Le livret de John Caird est profus. Sorte de biopic à tendance didactique, il multiplie les scènes biographiques dont toutes n’étaient peut-être pas indispensables. Plus cumulative que ramifiée, l’intrigue foisonnante – la mise en ligne du livret ne serait pas superflue étant donné le nombre de rôles et de langues – morcelle la musique autant qu’elle distend la dramaturgie. Le sujet, et avec lui l’inévitable référence à Mozart, justifiait-il vraiment ces longues plages de recitativo secco, au demeurant bien tenues au pianoforte par Patrick Summers lui-même, où le pastiche mozartien est à peine stylisé ? Cette inflation de récitatifs – parfois accompagnés par des nappes de cordes minimales –, d’airs et d’ensembles dont la justification dramaturgique peut laisser sceptique semble répondre bien souvent aux besoins du chant pour le chant.
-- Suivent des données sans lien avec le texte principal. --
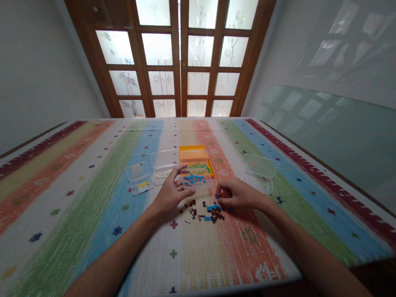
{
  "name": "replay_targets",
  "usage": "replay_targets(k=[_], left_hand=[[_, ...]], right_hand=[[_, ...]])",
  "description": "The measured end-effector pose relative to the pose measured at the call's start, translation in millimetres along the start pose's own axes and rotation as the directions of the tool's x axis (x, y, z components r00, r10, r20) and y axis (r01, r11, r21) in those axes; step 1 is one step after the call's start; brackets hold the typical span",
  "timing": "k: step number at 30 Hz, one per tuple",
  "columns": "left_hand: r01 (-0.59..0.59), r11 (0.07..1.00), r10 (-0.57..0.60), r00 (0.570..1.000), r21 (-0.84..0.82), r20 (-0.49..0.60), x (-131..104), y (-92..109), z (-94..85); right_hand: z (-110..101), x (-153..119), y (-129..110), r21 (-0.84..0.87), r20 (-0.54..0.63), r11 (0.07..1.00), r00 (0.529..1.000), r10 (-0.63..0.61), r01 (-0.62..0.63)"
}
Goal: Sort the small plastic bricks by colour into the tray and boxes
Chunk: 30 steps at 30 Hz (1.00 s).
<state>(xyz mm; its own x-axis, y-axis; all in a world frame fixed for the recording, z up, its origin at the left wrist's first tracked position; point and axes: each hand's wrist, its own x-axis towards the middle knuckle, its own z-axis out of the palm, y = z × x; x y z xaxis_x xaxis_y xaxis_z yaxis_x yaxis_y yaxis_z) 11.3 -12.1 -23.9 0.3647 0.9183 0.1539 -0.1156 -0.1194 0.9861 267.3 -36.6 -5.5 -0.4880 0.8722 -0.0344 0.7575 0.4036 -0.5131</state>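
Observation:
My left hand (170, 192) is open, thumb and fingers apart, at the left side of a clear plastic box (208, 182) that holds small blue bricks (193, 178). Its fingertips reach the box's edge, but I cannot tell whether they press on it. On the cloth in front lies a loose pile of small dark brown bricks (217, 217) mixed with blue bricks (213, 207). At the pile's right edge my right hand (239, 194) is closed in a pinch. Whatever sits between its fingertips is too small to make out.
Behind the blue bricks stands an orange-yellow box (191, 148) with green pieces. To the left are a small clear case (141, 192) with yellow pieces and another clear case (165, 167) with pale pieces. An open clear case (261, 179) lies right. A striped cloth (94, 222) covers the table.

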Motion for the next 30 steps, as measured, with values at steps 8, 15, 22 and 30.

Le public applaudit d’ailleurs volontiers à la fin des airs et ensembles. Comme les récitatifs où se croisent de nombreux personnages, les passages avec chœur et solistes souffrent à plusieurs reprises d’une texture brouillonne soulignée par un manque d’homogénéisation des timbres. Le chœur du HGO sonne avec une belle rondeur, mais est souvent cloîtré dans un style qui rappelle le mainstream choral baltico-scandinave, auquel il n’échappe guère que pour des passages en latin façon Orff ou une fugue qui n’a pas la finesse de celles de Stravinsky. De même, la sonorité flatteuse de l’orchestre maison donne envie d’entendre davantage qu’un pastiche dix-huitiémiste ou un écho harmonique de John Adams, dont l’orchestration, en dépit de l’assistance d’Anthony Weeden, n’a pas l’efficacité de son probable modèle, et aboutit trop souvent à des fins de scènes en style pompier. Ce Phoenix constitue un divertissement pas dépourvu de qualités, mais dont il est peu probable qu’il renaisse sur une scène européenne.